I was browsing a bookstore on the Upper East Side yesterday when I saw that one of the store employees had highlighted Salman Rushdie’s new work The Enchantress of Florence.
The Enchantress of Florence
by Salman Rushdie
Yes, the Nobel-prize winning author of Midnight’s Children and The Satanic Verses is now trying his hand at spinning a tale about Florence during the time of the Medici and combines this story with settings in India and the near East.
Here’s a short clip from Michael Dirda’s review in The Washington Post:
Last updated on December 10th, 2020Set during the 16th century, The Enchantress of Florence is altogether ramshackle as a novel — oddly structured, blithely mixing history and legend and distinctly minor compared to such masterworks as The Moor’s Last Sigh and Midnight’s Children — and it is really not a novel at all. It is a romance, and only a dry-hearted critic would dwell on the flaws in so delightful an homage to Renaissance magic and wonder.
In these languid, languorous pages, the Emperor Akbar the Great dreams his ideal mistress into existence, a Florentine orphan rises to become the military champion of Islam, and a black-eyed beauty casts a spell on every man who sees her. Other characters include Machiavelli and Botticelli, Amerigo Vespucci, Adm. Andrea Doria, and Vlad the Impaler (a.k.a. Dracula), not to discount various Medicis and the principal members of the Mughal court of Sikri, India. The action itself covers half the known world: the seacoast of Africa, the Indian subcontinent, the battlefields of the Middle East, Renaissance Italy, and the newly discovered New World.
Yet whatever the locale, The Enchantress of Florence is bathed throughout in Mediterranean sunlight and Oriental sensuousness.

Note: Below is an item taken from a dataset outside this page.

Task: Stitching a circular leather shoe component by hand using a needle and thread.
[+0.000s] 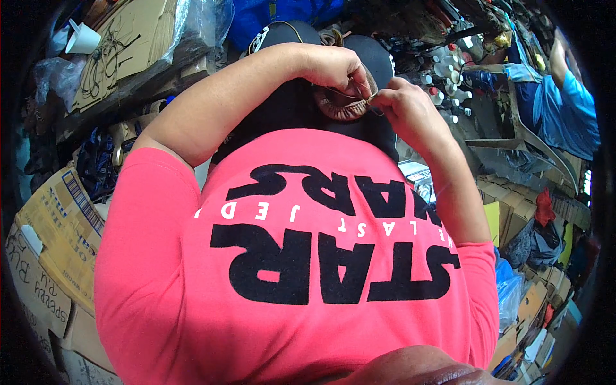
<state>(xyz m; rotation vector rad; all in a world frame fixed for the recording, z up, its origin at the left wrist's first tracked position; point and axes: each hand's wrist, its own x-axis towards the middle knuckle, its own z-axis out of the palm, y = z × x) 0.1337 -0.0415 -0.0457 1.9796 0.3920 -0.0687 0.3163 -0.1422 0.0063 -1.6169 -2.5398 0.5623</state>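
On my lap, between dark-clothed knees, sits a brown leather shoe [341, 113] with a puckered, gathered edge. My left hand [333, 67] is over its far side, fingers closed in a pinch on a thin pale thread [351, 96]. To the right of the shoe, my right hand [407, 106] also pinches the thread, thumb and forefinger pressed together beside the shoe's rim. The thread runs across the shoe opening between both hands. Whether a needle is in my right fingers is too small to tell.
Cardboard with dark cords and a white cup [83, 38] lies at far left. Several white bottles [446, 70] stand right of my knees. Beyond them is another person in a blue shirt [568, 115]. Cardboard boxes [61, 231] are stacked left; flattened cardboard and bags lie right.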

Its atmosphere derives from the Italian Renaissance epic, especially Ariosto’s magic-filled Orlando Furioso, and from such latter-day reveries of Eastern splendor as Italo Calvino’s Invisible Cities (which features Marco Polo and Akbar’s grandfather Kublai Khan).
Here, then, is a gorgeous 16th century that never quite was, except in operas, masques, and ballets.